• REQUIRED WORK:
All pictures are to be excluded when the data below is output verbatim.

• DATASET EXTRACT:
____________________

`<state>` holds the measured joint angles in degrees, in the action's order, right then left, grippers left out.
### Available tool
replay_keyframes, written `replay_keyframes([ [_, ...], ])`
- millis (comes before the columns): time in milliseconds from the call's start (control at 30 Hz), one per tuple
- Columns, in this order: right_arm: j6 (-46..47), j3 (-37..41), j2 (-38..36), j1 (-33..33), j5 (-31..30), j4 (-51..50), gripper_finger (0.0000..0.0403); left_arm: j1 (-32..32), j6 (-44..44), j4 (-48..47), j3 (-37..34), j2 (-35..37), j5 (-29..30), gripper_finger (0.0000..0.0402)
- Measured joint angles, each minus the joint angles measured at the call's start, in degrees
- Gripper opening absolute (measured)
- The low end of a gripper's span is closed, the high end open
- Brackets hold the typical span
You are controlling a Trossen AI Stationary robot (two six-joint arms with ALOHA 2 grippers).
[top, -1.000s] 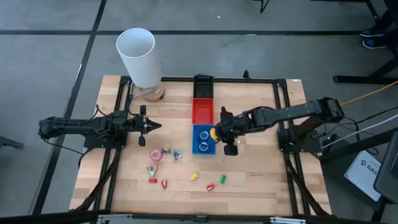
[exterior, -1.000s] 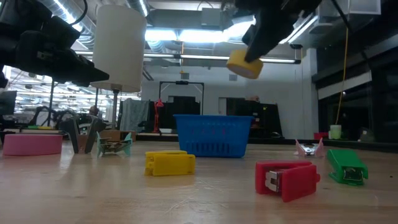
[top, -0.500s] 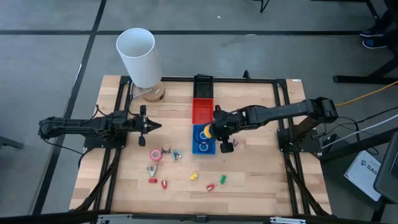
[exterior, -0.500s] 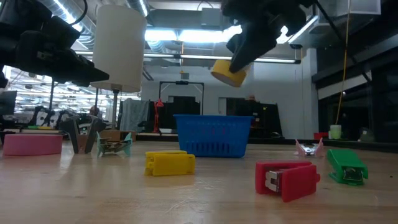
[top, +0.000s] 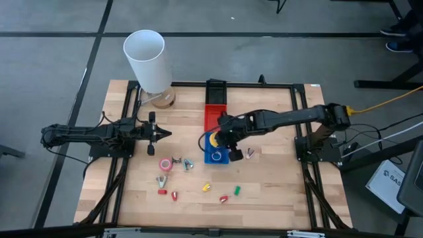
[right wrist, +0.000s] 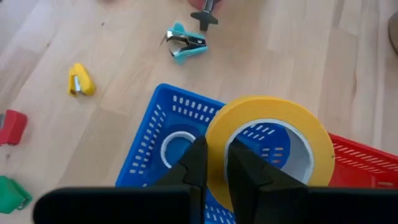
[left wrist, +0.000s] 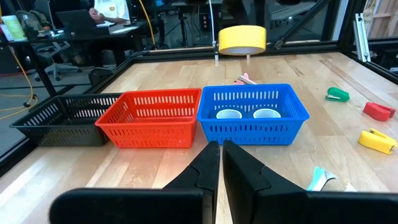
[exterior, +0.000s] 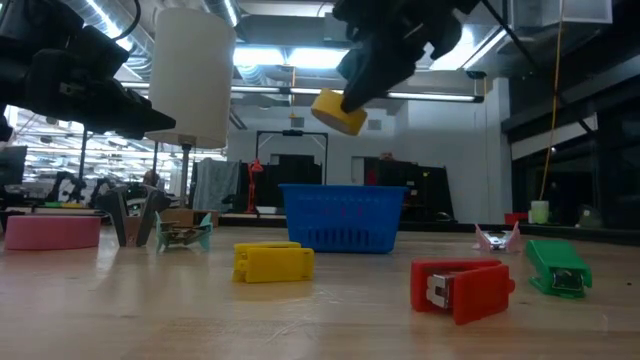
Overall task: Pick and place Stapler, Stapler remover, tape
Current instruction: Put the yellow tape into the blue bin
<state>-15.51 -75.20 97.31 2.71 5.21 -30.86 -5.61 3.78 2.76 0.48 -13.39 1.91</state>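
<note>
Right end effector (right wrist: 211,163) clamped on yellow ring-shaped tape roll (right wrist: 268,149), shifted from beside blue plastic mesh basket (top: 216,156) to directly above it; two blue rolls below inside; release likely next. Left end effector (top: 166,134) closed, empty, waiting

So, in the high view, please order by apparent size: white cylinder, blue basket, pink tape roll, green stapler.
1. white cylinder, though it stands tall, nearer the camera
2. blue basket
3. pink tape roll
4. green stapler
</note>
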Motion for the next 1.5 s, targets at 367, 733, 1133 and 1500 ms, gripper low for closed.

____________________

• TASK SOLUTION:
`<state>` holds the measured joint angles in degrees, in the action's order, right then left, grippers left out.
### Available tool
replay_keyframes, written `replay_keyframes([ [_, ...], ])`
- millis (comes before the columns): time in milliseconds from the call's start (control at 30 Hz), one per tuple
- Columns, in this order: right_arm: j6 (-46..47), j3 (-37..41), j2 (-38..36), j1 (-33..33), j5 (-31..30), j4 (-51..50), gripper_finger (0.0000..0.0403); left_arm: j1 (-32..32), j6 (-44..44), j4 (-48..47), j3 (-37..34), j2 (-35..37), j5 (-29..30), gripper_finger (0.0000..0.0402)
- Measured joint angles, each minus the joint angles measured at the call's start, in degrees
- Gripper opening absolute (measured)
- The low end of a gripper's span is closed, the high end open
- Brackets hold the typical span
You are controlling a Trossen AI Stationary robot (two six-joint arms with ALOHA 2 grippers).
[top, -1.000s] 
[exterior, -1.000s] 
[top, -0.500s] 
[exterior, -0.500s] 
[top, +0.000s] 
[right wrist, +0.000s] 
[left wrist, +0.000s] 
[exterior, +0.000s] 
Overall task: Pick and place Stapler, Stapler remover, tape
Current instruction: Put the yellow tape into the blue bin
<state>-15.51 -75.20 97.31 2.71 5.21 -30.86 -5.61 3.78 2.76 0.48 -13.39 1.91</state>
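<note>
Right end effector (right wrist: 211,163) clamped on yellow ring-shaped tape roll (right wrist: 268,149), shifted from beside blue plastic mesh basket (top: 216,156) to directly above it; two blue rolls below inside; release likely next. Left end effector (top: 166,134) closed, empty, waiting

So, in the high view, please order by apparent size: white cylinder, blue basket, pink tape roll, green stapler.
1. white cylinder, though it stands tall, nearer the camera
2. blue basket
3. pink tape roll
4. green stapler
</note>
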Motion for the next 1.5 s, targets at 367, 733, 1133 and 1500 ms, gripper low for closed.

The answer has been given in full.